**TASK REQUIREMENTS**
Pictures aside, please retype the whole listing word for word.

**SUPPLIED INFORMATION**
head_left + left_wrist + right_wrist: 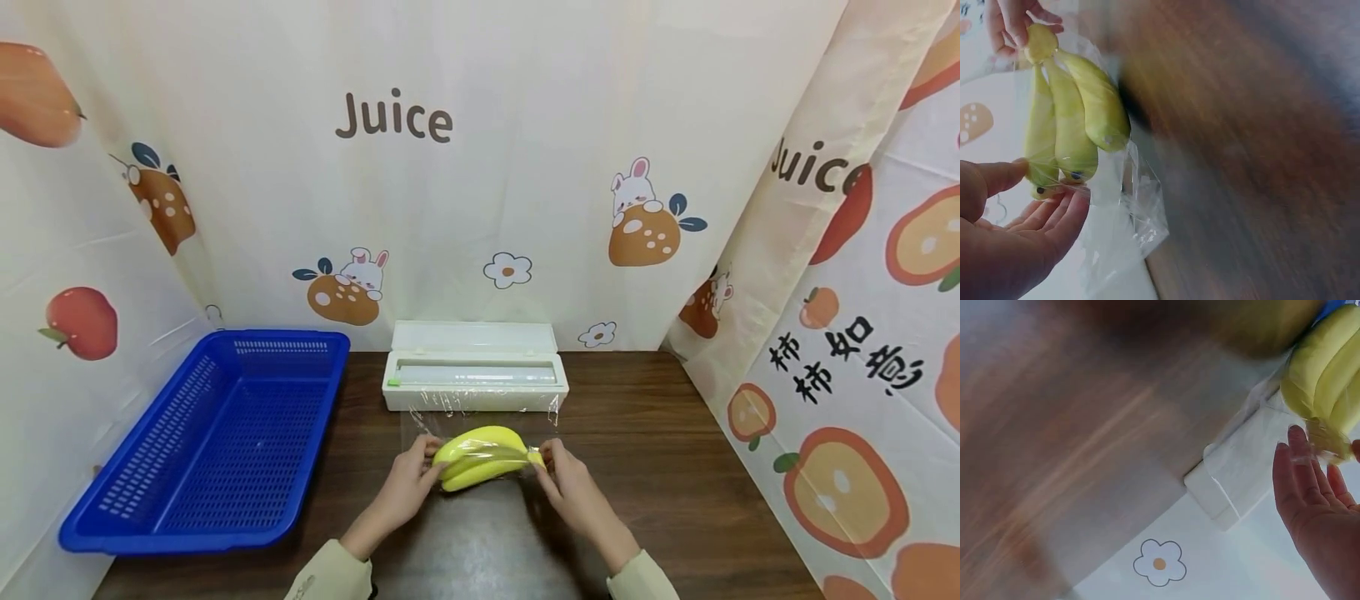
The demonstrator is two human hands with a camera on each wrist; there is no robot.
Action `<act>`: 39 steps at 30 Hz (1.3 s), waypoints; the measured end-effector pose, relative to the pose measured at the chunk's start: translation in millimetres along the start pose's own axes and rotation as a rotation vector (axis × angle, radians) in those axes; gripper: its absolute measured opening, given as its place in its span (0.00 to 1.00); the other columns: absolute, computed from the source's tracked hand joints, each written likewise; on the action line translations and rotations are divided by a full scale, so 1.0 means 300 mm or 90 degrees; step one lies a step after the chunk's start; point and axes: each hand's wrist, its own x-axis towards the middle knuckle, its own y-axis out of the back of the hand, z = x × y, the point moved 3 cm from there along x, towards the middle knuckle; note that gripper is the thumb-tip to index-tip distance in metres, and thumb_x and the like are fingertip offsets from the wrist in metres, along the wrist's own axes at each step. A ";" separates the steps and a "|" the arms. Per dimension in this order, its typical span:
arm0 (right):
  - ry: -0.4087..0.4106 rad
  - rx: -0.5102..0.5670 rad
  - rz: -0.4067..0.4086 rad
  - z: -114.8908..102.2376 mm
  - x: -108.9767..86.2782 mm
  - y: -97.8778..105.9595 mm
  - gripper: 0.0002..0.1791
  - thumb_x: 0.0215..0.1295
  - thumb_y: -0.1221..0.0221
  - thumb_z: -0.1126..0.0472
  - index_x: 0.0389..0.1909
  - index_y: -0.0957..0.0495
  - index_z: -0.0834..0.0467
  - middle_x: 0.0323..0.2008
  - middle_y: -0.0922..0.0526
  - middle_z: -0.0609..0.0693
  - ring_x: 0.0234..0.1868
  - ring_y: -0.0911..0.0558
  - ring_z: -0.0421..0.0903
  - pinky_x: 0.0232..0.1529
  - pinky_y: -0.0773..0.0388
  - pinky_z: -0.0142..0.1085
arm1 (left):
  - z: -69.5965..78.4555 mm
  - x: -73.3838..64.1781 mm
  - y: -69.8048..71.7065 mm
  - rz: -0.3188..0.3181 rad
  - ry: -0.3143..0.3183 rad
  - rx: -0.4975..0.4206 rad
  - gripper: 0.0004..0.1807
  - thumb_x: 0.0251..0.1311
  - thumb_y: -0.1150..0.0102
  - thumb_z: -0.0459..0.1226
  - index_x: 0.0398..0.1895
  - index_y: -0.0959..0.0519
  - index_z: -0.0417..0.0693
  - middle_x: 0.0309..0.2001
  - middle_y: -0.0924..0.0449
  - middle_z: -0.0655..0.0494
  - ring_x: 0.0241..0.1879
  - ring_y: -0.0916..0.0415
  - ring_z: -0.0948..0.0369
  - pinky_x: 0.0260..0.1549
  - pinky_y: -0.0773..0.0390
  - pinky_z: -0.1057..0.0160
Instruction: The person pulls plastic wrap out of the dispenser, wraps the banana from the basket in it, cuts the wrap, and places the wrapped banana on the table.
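A bunch of yellow bananas [483, 454], partly covered by clear plastic wrap [1138, 215], is held between both hands in front of a white wrap dispenser [476, 400]. My left hand [411, 479] grips the tip end, thumb on one side and fingers under the tips in the left wrist view. At the stem end, my right hand [566, 483] pinches the wrapped stem [1329, 440] between thumb and fingers. From the bananas the film stretches back to the dispenser, whose lid stands raised and whose roll [476, 374] shows inside.
A blue plastic basket [318, 467] stands on the left of the dark wooden table [645, 450]. Behind the dispenser hangs a printed curtain [480, 192], with more printed cloth [847, 433] along the right side.
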 end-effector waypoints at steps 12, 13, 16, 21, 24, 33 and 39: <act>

**YOUR SOLUTION**
head_left + left_wrist + right_wrist: 
The demonstrator is two human hands with a camera on each wrist; there is no robot.
Action `<act>`: 39 steps at 30 Hz (1.3 s), waypoints; the measured end-effector pose, relative to the pose measured at the chunk's start: translation in millimetres along the start pose's own axes and rotation as a rotation vector (axis × angle, radians) in those axes; gripper: its absolute measured opening, given as its place in its span (0.00 to 1.00); the other columns: absolute, computed from the source's tracked hand joints, each written likewise; on the action line translations and rotations are divided by a full scale, so 1.0 means 300 mm or 90 degrees; step one lies a step after the chunk's start; point and axes: each hand's wrist, its own x-axis towards the middle knuckle, its own y-axis out of the back of the hand, z = x × y, the point moved 3 cm from there along x, towards the middle knuckle; note that gripper is the thumb-tip to index-tip distance in metres, and thumb_x and the like are fingertip offsets from the wrist in metres, along the wrist's own axes at each step. A ";" separates the steps and a "|" the arms. Per dimension in this order, its typical span:
arm0 (right):
  - ry: -0.4087..0.4106 rad
  - rx: -0.5102..0.5670 rad
  - rz: -0.4067..0.4086 rad
  - z: -114.8908..102.2376 mm
  - x: -108.9767..86.2782 mm
  - y: -97.8778..105.9595 mm
  - gripper: 0.0002..0.1791
  - thumb_x: 0.0215..0.1295
  - thumb_y: -0.1221..0.0221
  - thumb_z: -0.1126..0.0472
  - index_x: 0.0389..0.1909
  - index_y: -0.0957..0.0495
  - index_z: -0.0834..0.0467
  - middle_x: 0.0323..0.2008
  - middle_y: -0.0922..0.0526
  - middle_z: -0.0609..0.0693
  - ring_x: 0.0234..0.1868
  - ring_y: -0.0911..0.0558
  - ring_z: -0.0421..0.0903
  - pinky_x: 0.0232..0.1529
  - pinky_y: -0.0773..0.0388
  - pinky_z: -0.0142..0.1085
arm1 (left):
  - z: -69.5965..78.4555 mm
  - x: -73.3838..64.1781 mm
  - y: -69.8048..71.7065 mm
  - rz: -0.3188..0.3181 rad
  - ry: -0.3143..0.3183 rad
  - rx: -0.4975..0.4206 rad
  - gripper: 0.0004..0.1807
  - thumb_x: 0.0251..0.1311
  - thumb_y: -0.1150..0.0102
  - thumb_z: -0.0459..0.1226
  - index_x: 0.0398..0.1895
  - index_y: -0.0959..0.0519
  - index_z: -0.0417..0.0693
  - middle_x: 0.0309..0.2001
  - middle_y: -0.0924..0.0449
  - middle_z: -0.0655..0.0494
  - ring_x: 0.0241..0.1879
  - ring_y: -0.0916..0.0415
  - ring_z: -0.0948..0.0369
  - pinky_x: 0.0260..0.1549
  - pinky_y: -0.0773..0.0390
  - pinky_z: -0.1057..0.0160
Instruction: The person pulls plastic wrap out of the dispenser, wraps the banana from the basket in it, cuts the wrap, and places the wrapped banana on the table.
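A bunch of yellow bananas [483, 454], partly covered by clear plastic wrap [1138, 215], is held between both hands in front of a white wrap dispenser [476, 400]. My left hand [411, 479] grips the tip end, thumb on one side and fingers under the tips in the left wrist view. At the stem end, my right hand [566, 483] pinches the wrapped stem [1329, 440] between thumb and fingers. From the bananas the film stretches back to the dispenser, whose lid stands raised and whose roll [476, 374] shows inside.
A blue plastic basket [318, 467] stands on the left of the dark wooden table [645, 450]. Behind the dispenser hangs a printed curtain [480, 192], with more printed cloth [847, 433] along the right side.
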 end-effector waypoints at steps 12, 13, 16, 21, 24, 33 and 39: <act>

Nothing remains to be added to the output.